Task item:
Would you repeat the listing exactly but omit every picture?

Stored data:
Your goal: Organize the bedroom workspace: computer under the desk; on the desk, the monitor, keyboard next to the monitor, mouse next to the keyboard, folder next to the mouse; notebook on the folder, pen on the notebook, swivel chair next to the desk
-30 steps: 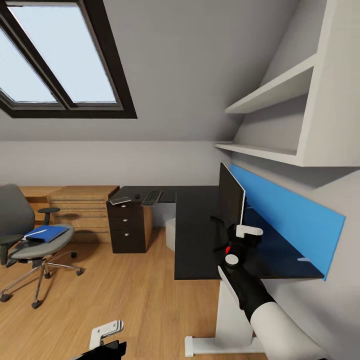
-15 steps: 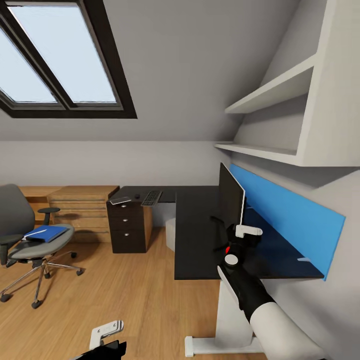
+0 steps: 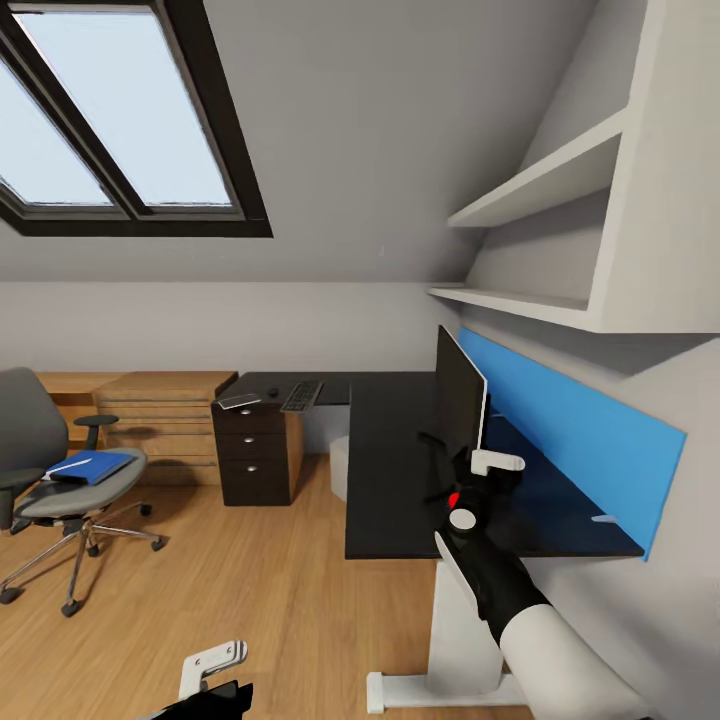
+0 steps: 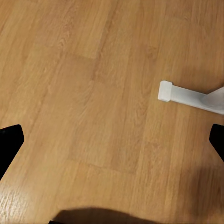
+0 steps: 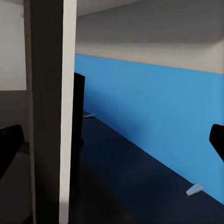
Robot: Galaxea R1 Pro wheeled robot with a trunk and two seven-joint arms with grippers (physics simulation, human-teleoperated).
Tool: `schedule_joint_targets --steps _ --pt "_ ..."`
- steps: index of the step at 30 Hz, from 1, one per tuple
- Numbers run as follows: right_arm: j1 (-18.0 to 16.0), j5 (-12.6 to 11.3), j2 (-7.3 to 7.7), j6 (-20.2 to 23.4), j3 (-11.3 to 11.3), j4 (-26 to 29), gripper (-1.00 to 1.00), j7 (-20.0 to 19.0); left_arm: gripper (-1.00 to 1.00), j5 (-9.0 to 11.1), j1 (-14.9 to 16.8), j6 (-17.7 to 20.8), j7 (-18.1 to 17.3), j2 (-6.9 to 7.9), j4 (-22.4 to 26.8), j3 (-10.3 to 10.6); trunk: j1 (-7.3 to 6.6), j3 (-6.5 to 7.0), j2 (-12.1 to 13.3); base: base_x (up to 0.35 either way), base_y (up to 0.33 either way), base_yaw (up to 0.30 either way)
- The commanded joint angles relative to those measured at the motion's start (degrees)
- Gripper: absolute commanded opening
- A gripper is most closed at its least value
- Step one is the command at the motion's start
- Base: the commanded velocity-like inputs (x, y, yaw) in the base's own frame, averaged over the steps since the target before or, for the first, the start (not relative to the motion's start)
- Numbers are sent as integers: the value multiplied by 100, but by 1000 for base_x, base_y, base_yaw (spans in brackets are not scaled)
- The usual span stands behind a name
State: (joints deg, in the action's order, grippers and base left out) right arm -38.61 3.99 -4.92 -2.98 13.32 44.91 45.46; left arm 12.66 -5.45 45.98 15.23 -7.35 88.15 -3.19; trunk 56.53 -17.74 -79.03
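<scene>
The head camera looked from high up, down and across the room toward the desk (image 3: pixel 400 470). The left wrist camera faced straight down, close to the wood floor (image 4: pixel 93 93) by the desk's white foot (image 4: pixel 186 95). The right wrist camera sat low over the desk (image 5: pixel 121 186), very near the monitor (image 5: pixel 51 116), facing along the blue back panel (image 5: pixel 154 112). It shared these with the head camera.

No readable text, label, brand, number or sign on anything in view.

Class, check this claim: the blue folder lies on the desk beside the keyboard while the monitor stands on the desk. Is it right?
Not quite. The head view shows the blue folder lying on the swivel chair's seat, away from the desk and the keyboard. The monitor does stand on the desk.
</scene>
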Motion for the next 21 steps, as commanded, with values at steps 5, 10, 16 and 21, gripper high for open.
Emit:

Result of the exercise:
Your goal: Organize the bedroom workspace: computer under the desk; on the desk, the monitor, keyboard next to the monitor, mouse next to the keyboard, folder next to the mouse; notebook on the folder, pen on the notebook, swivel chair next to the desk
-30 steps: 
-15 steps: 
+0 steps: 
+0 steps: 
+0 steps: 
Robot: Galaxea R1 Pro wheeled robot with a trunk and two seven-joint arms with grippers (physics simulation, human-teleoperated).
Tool: `schedule_joint_targets --steps _ --pt "_ ..."`
- steps: index of the step at 30 Hz, from 1, one per tuple
- Numbers run as follows: right_arm: j1 (-18.0 to 16.0), j5 (-12.6 to 11.3), j2 (-7.3 to 7.7), j6 (-20.2 to 23.4), j3 (-11.3 to 11.3), j4 (-26 to 29), gripper (-1.00 to 1.00), j7 (-20.0 to 19.0); left_arm: gripper (-1.00 to 1.00), j5 (-9.0 to 11.1), j1 (-14.9 to 16.8), j6 (-17.7 to 20.8), j7 (-18.1 to 17.3), j2 (-6.9 to 7.9), j4 (-22.4 to 26.8), j3 (-10.3 to 10.6); trunk: j1 (-7.3 to 6.6), j3 (-6.5 to 7.0), j2 (-12.1 to 13.3); base: base_x (up to 0.35 either way), base_y (up to 0.33 either way), base_yaw (up to 0.30 either way)
- The commanded joint angles relative to those measured at the motion's start (degrees)
- Gripper: absolute commanded opening
- A gripper is most closed at its least value
- Step one is the command at the motion's start
- Base: the commanded velocity-like inputs (x, y, yaw) in the base's own frame, averaged over the steps since the target before or, for the first, the start (not relative to the motion's start)
- Numbers are sent as integers: the value multiplied by 100, but by 1000 for base_x, base_y, base_yaw (spans in brackets are not scaled)
- The usual span stands behind a name
State: (joints deg, in the action's order, grippers and base left out) right arm -38.61 3.99 -4.92 -2.98 13.32 44.91 45.46; left arm 12.66 -5.45 45.98 15.23 -7.35 88.15 -3.19; trunk 56.53 -17.74 -79.03
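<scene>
The head camera looked from high up, down and across the room toward the desk (image 3: pixel 400 470). The left wrist camera faced straight down, close to the wood floor (image 4: pixel 93 93) by the desk's white foot (image 4: pixel 186 95). The right wrist camera sat low over the desk (image 5: pixel 121 186), very near the monitor (image 5: pixel 51 116), facing along the blue back panel (image 5: pixel 154 112). It shared these with the head camera.

No readable text, label, brand, number or sign on anything in view.

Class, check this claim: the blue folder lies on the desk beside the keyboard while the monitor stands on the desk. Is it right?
Not quite. The head view shows the blue folder lying on the swivel chair's seat, away from the desk and the keyboard. The monitor does stand on the desk.
</scene>
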Motion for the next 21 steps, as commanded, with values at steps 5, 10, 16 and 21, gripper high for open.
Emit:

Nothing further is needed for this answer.